Europe’s Generous Welfare States Face Strain as Economic Growth Stalls and Populations Age
The stability of Europe’s welfare states is facing a significant challenge as weak economic growth and an aging population put pressure on government budgets. The return of Donald Trump to the White House heightens the uncertainty, as his plans, including tariffs on imported goods and potential changes to war in Ukraine, may impact European economies.
The United States is Europe’s largest buyer of goods, and the threat of tariffs could decrease growth as companies become cautious. Additionally, Trump’s request for NATO allies to increase their defense spending to 5% of GDP, up from 2%, could further strain European governments, which are already working to balance their books.
Europe’s aging population is also a significant concern, with falling birth rates and rising numbers of pensioners. This leaves less money for governments to invest in training and technology, which is crucial for productivity and economic growth. The burden of aging is already significant, with pension provision being the lion’s share of government spending in many countries.

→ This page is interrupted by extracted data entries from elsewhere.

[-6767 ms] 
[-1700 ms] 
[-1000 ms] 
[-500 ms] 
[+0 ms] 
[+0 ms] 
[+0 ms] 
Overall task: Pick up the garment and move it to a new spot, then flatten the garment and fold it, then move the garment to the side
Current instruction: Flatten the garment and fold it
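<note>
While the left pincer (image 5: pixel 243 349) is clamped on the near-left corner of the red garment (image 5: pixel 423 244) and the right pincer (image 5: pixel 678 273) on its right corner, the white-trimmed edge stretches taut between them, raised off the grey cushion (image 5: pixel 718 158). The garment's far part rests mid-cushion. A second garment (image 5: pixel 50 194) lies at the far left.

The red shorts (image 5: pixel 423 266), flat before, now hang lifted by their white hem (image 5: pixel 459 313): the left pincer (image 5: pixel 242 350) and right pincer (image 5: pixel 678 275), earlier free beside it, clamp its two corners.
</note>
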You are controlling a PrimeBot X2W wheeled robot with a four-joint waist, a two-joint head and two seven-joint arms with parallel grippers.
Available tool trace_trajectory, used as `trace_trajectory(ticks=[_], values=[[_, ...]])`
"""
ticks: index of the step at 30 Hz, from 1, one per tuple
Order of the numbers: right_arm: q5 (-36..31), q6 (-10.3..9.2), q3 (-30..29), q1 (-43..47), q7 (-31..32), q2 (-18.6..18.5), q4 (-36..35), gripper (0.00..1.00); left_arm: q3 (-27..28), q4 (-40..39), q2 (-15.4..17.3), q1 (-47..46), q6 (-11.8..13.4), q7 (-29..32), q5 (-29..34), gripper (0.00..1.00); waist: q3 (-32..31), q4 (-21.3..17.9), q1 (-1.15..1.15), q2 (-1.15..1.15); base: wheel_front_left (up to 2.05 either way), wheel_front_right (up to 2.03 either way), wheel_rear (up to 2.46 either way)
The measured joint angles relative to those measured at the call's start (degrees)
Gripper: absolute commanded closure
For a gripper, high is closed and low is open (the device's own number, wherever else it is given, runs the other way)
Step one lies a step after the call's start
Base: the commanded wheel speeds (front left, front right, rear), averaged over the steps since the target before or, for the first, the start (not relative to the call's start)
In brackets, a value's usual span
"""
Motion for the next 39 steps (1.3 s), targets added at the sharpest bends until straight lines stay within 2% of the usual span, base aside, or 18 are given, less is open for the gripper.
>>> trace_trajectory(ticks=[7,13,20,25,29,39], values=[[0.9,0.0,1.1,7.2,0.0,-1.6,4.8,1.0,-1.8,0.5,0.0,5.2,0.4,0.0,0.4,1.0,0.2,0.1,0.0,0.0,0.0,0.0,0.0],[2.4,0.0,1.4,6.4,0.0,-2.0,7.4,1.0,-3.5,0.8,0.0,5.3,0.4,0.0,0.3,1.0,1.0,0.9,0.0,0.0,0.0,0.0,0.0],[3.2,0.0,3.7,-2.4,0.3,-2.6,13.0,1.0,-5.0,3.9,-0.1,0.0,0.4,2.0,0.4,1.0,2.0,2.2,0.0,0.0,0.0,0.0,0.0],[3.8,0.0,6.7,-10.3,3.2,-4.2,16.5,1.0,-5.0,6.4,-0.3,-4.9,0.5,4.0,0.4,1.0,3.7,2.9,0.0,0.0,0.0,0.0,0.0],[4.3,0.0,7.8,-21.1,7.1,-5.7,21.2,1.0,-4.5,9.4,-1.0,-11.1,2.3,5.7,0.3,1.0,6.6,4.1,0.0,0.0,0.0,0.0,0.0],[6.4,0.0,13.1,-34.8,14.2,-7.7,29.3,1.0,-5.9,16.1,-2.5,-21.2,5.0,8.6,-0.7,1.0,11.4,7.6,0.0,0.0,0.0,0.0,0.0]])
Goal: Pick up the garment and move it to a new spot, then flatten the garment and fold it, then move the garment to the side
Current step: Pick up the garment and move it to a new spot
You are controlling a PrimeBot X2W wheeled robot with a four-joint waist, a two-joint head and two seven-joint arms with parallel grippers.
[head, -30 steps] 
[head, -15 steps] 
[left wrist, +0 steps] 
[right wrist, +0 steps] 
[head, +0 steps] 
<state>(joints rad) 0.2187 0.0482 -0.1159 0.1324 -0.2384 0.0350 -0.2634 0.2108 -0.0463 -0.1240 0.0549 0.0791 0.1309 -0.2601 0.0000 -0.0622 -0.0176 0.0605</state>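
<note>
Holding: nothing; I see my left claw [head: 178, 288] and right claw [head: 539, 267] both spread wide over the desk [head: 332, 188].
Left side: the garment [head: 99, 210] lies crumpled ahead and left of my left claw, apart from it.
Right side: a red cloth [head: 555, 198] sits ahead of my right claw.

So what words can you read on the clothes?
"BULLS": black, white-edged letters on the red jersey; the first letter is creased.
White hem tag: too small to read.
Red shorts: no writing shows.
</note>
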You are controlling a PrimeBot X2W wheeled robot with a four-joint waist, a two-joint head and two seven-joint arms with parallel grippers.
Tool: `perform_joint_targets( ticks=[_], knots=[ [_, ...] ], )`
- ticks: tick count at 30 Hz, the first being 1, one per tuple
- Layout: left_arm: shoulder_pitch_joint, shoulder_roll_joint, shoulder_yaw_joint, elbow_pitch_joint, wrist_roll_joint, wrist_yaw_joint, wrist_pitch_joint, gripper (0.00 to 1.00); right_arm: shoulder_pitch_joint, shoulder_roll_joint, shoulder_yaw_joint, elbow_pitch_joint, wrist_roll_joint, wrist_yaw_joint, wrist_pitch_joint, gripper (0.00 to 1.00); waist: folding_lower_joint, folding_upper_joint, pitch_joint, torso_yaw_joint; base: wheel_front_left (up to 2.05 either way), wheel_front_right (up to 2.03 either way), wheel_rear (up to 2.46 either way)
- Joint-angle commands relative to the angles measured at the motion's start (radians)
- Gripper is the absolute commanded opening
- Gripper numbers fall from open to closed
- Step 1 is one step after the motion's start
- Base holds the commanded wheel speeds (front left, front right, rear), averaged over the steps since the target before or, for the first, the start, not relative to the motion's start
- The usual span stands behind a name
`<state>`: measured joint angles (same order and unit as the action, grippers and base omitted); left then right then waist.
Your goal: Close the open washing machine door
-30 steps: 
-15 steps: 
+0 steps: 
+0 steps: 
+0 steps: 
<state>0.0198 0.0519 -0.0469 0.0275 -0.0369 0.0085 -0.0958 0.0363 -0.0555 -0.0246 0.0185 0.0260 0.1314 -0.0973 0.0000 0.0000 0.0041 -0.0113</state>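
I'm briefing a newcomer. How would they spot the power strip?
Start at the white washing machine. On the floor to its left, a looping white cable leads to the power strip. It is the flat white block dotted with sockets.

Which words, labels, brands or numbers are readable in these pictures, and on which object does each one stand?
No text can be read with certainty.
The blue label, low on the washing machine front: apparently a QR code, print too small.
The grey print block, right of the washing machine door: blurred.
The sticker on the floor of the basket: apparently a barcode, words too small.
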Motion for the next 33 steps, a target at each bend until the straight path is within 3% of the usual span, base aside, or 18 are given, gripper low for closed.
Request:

To maintain the same growth in living standards, productivity in Europe’s largest economies would need to rise at a rate two to four times the pace of the past decade. However, productivity growth is currently slowing, making it more challenging to maintain social welfare provision, which is more generous in many European countries than in other advanced economies.
European Central Bank President Christine Lagarde has warned that the failure to raise productivity could jeopardize the ability to generate the wealth needed to sustain the economic and social model. The European way of social protection is under pressure, and governments must adapt quickly to a changing environment to regain lost ground in competitiveness and innovation.